> _TASK BRIEF_
Every line of the material below should be copied exactly.

----

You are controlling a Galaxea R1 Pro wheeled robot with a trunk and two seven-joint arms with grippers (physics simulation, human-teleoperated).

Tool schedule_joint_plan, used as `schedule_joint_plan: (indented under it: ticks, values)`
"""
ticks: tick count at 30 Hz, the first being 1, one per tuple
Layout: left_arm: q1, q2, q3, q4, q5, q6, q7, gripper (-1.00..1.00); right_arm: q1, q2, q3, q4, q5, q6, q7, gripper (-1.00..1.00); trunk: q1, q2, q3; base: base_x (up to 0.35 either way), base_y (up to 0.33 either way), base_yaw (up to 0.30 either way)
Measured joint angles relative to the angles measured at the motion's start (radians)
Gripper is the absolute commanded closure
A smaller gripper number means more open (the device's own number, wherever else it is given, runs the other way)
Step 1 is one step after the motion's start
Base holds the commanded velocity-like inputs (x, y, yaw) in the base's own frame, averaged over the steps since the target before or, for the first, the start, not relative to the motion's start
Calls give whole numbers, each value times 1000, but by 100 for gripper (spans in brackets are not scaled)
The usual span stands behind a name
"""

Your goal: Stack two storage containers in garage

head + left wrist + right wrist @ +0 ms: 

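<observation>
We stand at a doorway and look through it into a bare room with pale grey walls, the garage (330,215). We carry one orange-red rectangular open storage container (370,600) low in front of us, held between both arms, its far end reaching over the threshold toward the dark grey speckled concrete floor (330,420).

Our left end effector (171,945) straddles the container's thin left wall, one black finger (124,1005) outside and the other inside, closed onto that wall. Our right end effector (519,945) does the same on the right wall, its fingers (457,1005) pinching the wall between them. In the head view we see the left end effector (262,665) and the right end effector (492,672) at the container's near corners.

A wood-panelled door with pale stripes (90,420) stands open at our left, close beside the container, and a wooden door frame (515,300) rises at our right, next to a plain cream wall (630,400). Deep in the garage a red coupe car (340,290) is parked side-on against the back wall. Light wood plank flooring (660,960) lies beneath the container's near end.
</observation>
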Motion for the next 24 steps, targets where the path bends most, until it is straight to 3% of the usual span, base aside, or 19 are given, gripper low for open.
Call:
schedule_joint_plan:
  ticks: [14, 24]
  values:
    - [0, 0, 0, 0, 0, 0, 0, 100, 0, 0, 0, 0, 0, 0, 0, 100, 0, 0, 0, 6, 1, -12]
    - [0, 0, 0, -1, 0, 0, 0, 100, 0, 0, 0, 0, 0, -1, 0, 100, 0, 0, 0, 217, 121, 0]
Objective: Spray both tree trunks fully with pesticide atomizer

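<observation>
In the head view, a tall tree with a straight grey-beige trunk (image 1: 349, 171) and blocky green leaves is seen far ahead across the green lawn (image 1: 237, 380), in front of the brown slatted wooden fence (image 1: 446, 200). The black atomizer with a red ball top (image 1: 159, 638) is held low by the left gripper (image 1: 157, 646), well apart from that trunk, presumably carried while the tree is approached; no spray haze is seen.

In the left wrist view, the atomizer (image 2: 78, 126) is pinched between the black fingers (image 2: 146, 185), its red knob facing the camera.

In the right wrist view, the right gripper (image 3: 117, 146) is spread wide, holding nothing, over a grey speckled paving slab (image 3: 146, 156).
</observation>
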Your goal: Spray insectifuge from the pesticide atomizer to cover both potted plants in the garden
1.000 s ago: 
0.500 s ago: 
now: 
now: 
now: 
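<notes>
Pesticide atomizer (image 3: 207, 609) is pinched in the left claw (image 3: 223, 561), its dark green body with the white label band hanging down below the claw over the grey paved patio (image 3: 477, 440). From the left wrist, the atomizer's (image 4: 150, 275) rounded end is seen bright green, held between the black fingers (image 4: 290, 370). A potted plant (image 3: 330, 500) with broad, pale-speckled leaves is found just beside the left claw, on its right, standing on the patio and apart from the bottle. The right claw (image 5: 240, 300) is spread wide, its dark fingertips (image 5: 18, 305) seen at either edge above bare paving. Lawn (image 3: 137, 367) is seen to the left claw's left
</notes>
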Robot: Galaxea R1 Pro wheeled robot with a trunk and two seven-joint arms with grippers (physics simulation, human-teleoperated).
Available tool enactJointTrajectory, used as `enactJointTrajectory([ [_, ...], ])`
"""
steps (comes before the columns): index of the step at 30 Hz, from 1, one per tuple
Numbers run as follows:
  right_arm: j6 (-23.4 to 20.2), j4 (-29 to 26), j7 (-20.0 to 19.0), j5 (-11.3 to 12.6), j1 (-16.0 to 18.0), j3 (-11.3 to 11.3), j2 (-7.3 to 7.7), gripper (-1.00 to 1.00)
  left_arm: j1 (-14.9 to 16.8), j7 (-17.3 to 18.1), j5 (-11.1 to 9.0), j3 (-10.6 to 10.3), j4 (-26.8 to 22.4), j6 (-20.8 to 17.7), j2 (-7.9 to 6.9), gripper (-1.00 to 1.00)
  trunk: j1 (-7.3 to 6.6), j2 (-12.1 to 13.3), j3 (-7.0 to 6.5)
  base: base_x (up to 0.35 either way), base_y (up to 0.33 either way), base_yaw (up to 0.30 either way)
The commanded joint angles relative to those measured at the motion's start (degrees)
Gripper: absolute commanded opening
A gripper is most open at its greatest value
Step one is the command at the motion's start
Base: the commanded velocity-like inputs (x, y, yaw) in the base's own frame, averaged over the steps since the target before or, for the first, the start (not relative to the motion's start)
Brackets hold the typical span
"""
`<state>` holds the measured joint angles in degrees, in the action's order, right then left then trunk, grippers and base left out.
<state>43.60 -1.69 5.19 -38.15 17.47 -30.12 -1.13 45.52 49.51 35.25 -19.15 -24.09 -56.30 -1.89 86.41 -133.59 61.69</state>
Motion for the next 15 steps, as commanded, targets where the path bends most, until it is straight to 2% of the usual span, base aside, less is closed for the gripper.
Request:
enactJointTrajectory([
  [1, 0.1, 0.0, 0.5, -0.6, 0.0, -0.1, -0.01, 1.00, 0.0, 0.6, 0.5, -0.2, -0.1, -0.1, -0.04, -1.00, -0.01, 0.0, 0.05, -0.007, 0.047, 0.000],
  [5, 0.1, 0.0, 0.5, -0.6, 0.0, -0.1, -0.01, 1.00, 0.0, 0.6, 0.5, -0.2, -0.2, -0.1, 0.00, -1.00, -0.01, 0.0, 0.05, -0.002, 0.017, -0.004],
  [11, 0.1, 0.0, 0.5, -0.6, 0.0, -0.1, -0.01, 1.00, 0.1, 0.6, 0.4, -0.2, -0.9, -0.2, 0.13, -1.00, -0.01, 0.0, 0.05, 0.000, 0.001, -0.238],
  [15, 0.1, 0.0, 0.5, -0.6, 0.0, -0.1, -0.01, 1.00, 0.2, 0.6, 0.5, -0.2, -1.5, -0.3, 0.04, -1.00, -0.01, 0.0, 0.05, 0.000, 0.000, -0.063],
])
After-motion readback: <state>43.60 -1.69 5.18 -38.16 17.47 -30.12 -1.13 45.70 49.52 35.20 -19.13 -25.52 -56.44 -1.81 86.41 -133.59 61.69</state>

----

> _RESULT_
You are controlling a Galaxea R1 Pro wheeled robot with a trunk and two seven-joint arms with grippers (physics simulation, human-teleoperated).

Tool schedule_joint_plan, used as `schedule_joint_plan: (indented under it: ticks, values)`
"""
ticks: tick count at 30 Hz, the first being 1, one per tuple
Layout: left_arm: q1, q2, q3, q4, q5, q6, q7, gripper (-1.00..1.00); right_arm: q1, q2, q3, q4, q5, q6, q7, gripper (-1.00..1.00); trunk: q1, q2, q3; base: base_x (up to 0.35 either way), base_y (up to 0.33 either way), base_yaw (up to 0.30 either way)
Measured joint angles relative to the angles measured at the motion's start (radians)
Gripper is the absolute commanded closure
A smaller gripper number means more open (the device's own number, wherever else it is given, runs the other way)
Step 1 is one step after the motion's start
Base holds the commanded velocity-like inputs (x, y, yaw) in the base's own frame, averaged over the steps since the target before or, for the first, the start, not relative to the motion's start
Calls give whole numbers, each value times 1000, but by 100 for gripper (spans in brackets are not scaled)
The usual span stands behind a name
"""

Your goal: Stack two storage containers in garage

head + left wrist + right wrist @ +0 ms: 

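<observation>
We stand at a doorway and look through it into a bare room with pale grey walls, the garage (330,215). We carry one orange-red rectangular open storage container (370,600) low in front of us, held between both arms, its far end reaching over the threshold toward the dark grey speckled concrete floor (330,420).

Our left end effector (171,945) straddles the container's thin left wall, one black finger (124,1005) outside and the other inside, closed onto that wall. Our right end effector (519,945) does the same on the right wall, its fingers (457,1005) pinching the wall between them. In the head view we see the left end effector (262,665) and the right end effector (492,672) at the container's near corners.

A wood-panelled door with pale stripes (90,420) stands open at our left, close beside the container, and a wooden door frame (515,300) rises at our right, next to a plain cream wall (630,400). Deep in the garage a red coupe car (340,290) is parked side-on against the back wall. Light wood plank flooring (660,960) lies beneath the container's near end.
</observation>
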Motion for the next 24 steps, targets where the path bends most, until it is straight to 3% of the usual span, base aside, or 19 are given, gripper low for open.
Call:
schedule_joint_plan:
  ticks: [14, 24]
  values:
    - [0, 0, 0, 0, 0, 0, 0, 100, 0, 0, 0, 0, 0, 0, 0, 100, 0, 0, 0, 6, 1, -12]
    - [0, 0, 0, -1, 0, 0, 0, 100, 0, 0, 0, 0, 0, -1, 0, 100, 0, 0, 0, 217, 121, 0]
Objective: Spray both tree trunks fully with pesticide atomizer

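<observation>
In the head view, a tall tree with a straight grey-beige trunk (image 1: 349, 171) and blocky green leaves is seen far ahead across the green lawn (image 1: 237, 380), in front of the brown slatted wooden fence (image 1: 446, 200). The black atomizer with a red ball top (image 1: 159, 638) is held low by the left gripper (image 1: 157, 646), well apart from that trunk, presumably carried while the tree is approached; no spray haze is seen.

In the left wrist view, the atomizer (image 2: 78, 126) is pinched between the black fingers (image 2: 146, 185), its red knob facing the camera.

In the right wrist view, the right gripper (image 3: 117, 146) is spread wide, holding nothing, over a grey speckled paving slab (image 3: 146, 156).
</observation>
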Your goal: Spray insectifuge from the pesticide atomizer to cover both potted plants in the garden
1.000 s ago: 
0.500 s ago: 
now: 
now: 
now: 
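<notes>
Pesticide atomizer (image 3: 207, 609) is pinched in the left claw (image 3: 223, 561), its dark green body with the white label band hanging down below the claw over the grey paved patio (image 3: 477, 440). From the left wrist, the atomizer's (image 4: 150, 275) rounded end is seen bright green, held between the black fingers (image 4: 290, 370). A potted plant (image 3: 330, 500) with broad, pale-speckled leaves is found just beside the left claw, on its right, standing on the patio and apart from the bottle. The right claw (image 5: 240, 300) is spread wide, its dark fingertips (image 5: 18, 305) seen at either edge above bare paving. Lawn (image 3: 137, 367) is seen to the left claw's left
</notes>
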Robot: Galaxea R1 Pro wheeled robot with a trunk and two seven-joint arms with grippers (physics simulation, human-teleoperated).
Available tool enactJointTrajectory, used as `enactJointTrajectory([ [_, ...], ])`
"""
steps (comes before the columns): index of the step at 30 Hz, from 1, one per tuple
Numbers run as follows:
  right_arm: j6 (-23.4 to 20.2), j4 (-29 to 26), j7 (-20.0 to 19.0), j5 (-11.3 to 12.6), j1 (-16.0 to 18.0), j3 (-11.3 to 11.3), j2 (-7.3 to 7.7), gripper (-1.00 to 1.00)
  left_arm: j1 (-14.9 to 16.8), j7 (-17.3 to 18.1), j5 (-11.1 to 9.0), j3 (-10.6 to 10.3), j4 (-26.8 to 22.4), j6 (-20.8 to 17.7), j2 (-7.9 to 6.9), gripper (-1.00 to 1.00)
  trunk: j1 (-7.3 to 6.6), j2 (-12.1 to 13.3), j3 (-7.0 to 6.5)
  base: base_x (up to 0.35 either way), base_y (up to 0.33 either way), base_yaw (up to 0.30 either way)
The commanded joint angles relative to those measured at the motion's start (degrees)
Gripper: absolute commanded opening
A gripper is most open at its greatest value
Step one is the command at the motion's start
Base: the commanded velocity-like inputs (x, y, yaw) in the base's own frame, averaged over the steps since the target before or, for the first, the start (not relative to the motion's start)
Brackets hold the typical span
"""
`<state>` holds the measured joint angles in degrees, in the action's order, right then left then trunk, grippers and base left out.
<state>43.60 -1.69 5.19 -38.15 17.47 -30.12 -1.13 45.52 49.51 35.25 -19.15 -24.09 -56.30 -1.89 86.41 -133.59 61.69</state>
Motion for the next 15 steps, as commanded, targets where the path bends most, until it is straight to 2% of the usual span, base aside, less is closed for the gripper.
Request:
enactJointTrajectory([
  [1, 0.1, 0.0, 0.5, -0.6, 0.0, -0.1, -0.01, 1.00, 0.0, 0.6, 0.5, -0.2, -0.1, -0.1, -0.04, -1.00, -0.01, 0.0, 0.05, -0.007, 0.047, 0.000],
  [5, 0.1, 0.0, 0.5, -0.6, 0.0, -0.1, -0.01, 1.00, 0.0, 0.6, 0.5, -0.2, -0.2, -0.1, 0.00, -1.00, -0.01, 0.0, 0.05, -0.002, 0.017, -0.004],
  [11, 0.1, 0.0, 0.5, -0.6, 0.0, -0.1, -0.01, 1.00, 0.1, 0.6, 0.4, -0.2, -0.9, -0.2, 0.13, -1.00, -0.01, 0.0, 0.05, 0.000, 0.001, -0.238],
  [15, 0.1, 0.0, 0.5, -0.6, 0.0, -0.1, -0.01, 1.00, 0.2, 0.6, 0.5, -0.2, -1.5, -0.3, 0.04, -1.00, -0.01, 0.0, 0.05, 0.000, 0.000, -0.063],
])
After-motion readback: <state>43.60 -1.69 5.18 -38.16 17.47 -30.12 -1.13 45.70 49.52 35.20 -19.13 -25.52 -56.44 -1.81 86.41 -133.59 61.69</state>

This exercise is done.